David Baker

Personal information
- Full name: David Henry John Baker
- Born: 2 February 1945 (age 81) Histon, Cambridgeshire, England
- Batting: Right-handed
- Bowling: Right-arm off break

Domestic team information
- 1970–1985: Cambridgeshire

Career statistics
| Competition | List A |
| Matches | 3 |
| Runs scored | 30 |
| Batting average | 10.00 |
| 100s/50s | 0/0 |
| Top score | 23 |
| Catches/stumpings | 1/– |
- Source: Cricinfo, 25 April 2011

= David Baker (cricketer, born 1945) =

English cricketer

David Henry John Baker (born 2 February 1945) is a former English cricketer. Baker was a right-handed batsman who bowled off break. He was born in Histon, Cambridgeshire.

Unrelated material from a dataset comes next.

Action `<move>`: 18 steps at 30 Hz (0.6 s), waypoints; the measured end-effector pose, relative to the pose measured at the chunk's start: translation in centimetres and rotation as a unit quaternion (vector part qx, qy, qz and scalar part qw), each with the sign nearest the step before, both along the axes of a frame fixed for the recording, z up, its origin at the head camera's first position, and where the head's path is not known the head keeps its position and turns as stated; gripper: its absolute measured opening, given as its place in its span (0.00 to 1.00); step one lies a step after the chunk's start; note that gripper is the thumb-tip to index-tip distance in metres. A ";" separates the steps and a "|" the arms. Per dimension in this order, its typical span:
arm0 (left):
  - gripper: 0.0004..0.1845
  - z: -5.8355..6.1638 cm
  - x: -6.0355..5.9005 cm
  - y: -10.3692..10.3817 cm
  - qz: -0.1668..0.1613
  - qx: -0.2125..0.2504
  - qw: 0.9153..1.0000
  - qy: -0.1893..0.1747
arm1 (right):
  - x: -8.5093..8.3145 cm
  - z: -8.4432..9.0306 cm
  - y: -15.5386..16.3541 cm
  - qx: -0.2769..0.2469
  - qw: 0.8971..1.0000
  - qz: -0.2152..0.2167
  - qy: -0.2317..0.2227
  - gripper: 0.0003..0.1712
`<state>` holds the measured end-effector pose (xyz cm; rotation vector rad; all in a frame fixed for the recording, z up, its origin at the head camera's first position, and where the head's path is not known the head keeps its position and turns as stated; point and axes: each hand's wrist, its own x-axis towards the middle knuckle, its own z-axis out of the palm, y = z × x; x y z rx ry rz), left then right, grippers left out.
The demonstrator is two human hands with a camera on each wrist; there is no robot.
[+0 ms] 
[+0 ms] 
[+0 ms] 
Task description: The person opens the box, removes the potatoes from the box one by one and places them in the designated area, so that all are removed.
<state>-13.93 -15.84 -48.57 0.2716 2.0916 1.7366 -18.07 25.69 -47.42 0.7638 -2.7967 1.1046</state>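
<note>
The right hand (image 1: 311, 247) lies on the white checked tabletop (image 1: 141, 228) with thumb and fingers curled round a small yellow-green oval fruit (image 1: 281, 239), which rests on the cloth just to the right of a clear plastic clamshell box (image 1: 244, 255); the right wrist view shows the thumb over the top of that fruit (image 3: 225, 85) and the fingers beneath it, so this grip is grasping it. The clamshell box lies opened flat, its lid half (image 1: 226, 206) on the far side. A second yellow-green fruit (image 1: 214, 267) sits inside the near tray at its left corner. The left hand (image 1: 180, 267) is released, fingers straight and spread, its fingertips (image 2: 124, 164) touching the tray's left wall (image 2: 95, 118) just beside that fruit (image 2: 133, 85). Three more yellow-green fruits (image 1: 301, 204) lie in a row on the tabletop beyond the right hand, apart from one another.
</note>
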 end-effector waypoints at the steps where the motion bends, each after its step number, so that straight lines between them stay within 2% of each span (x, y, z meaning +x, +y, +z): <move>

Baker made his debut for Cambridgeshire in the 1970 Minor Counties Championship against Norfolk. Baker played Minor counties cricket for Cambridgeshire from 1970 to 1985, including 77 Minor Counties Championship matches and 3 MCCA Knockout Trophy matches. In 1972, he made his List A debut against Buckinghamshire in the Gillette Cup. He played two further List A matches for Cambridgeshire, against Northamptonshire in 1975 and Warwickshire in 1982. In his three List A matches, he scored 30 runs at a batting average of 10.00, with a high score of 23.

He continues to play cricket at over-50s level for Cambridgeshire and in his youth he played field hockey for the county.